Inilah perumpamaan untuk menjelaskan hikmah Allah swt. bahwa sesungguhnya manusia itu lemah dalam mengetahui segala hikma yang dimiliki Allah. cukuplah manusia itu mengucapkan apa yang telah diucapkan oleh para malaikat dahulu: "Maha Suci Engkau, tidak ada yang kami ketahui selain dari apa yang telah Engkau ajarkan kepada kami; sesungguhnya Engkaulah Yang Maha Mengetahui lagi Maha Bijaksana (QS Al Baqoroh: 32). Atau bisa pula cukup bagi manusia mengatakan apa yang dikatakan oleh orang orang cerdas yang senantiasa ingat kepada Allah baik dalam keadaan berdiri, duduk atau berbaring dan mereka bertafakkur memikirkan penciptaan langit dan bumi. "Ya Tuhan kami, tiadalah Engkau menciptakan ini dengan sia-sia, Maha Suci Engkau, maka peliharalah kami dari siksa neraka” (QS Ali Imran :  191)

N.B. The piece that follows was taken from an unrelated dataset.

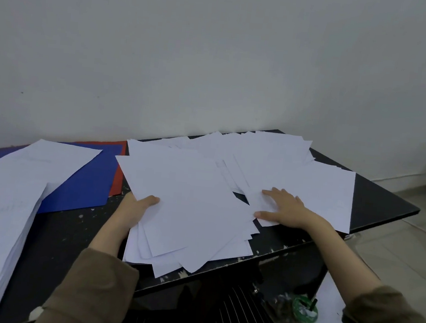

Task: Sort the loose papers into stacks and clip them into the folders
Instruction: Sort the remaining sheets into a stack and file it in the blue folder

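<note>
On the dark surface (380, 201), the left hand (137, 211) grasps the left edge of an uneven bundle of white sheets (191, 211), thumb on top and its other fingers hidden beneath. The right hand (284, 207) presses flat, fingers straight, on the loose papers (271, 161) spread beyond. A tall stack (7, 206) lies at the left, overlapping a blue folder (87, 183) and a red folder (117, 178).

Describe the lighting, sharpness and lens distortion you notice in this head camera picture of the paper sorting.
Head view: dim, flat light with a bluish cast, no hard shadows; the white loose papers wash out, any print unreadable; wide-angle bending bows the table edge; the left stack and green-topped object below look soft.
</note>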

 عَلَى هَذَا الشَّابِ الَّذِيْ رَاوَدَهُ الشَّكُّ، وَفَعَلَ مَا فَعَلَ يَوْمًا مَا، أَنْ يَسْتَغْفِرَ اللهَ، وَيَتُوْبَ إِلَيْهِ، وَيُجَدِّدَ إِيْمَانَهُ وَثِقَتِهِ بِاللهِ، وَيَعُوْدَ إِلىَ الصَّلاَةِ، وَيَتَّصِلَ بِأَهْلِ الْعِلْمِ وَالدِّيْنِ لَعَلَّ اللهُ يَتَقَبَّلَهُ، وَيَجْعَلُهُ مِنَ الشَّبَابِ الصَّالِحِيْنَ ... وَاللهُ وَليُّ التَّوْفِيْقِ.
وَاللهُ أَعْلَمُ
Wajiblah atas sang pemuda yang telah diliputi kebimbangan ini dan telah memperbuat apa yang telah ia perbuat suatu masa yang lalu, agar ia mau beristigfar meminta ampun kepada Allah, serta bertaubat kepada Nya, juga agar ia pula memperbarui imannya dan keyakinannya kepada Allah swt. hendaklah ia kembali mengejakan solat, dan berhubungan dengan orang yang memliki pengetahuan dan agama semoga Allah menerima hal itu, dan semoga Allah jadikan pemuda tadi termasuk dari orang-orang yang soleh.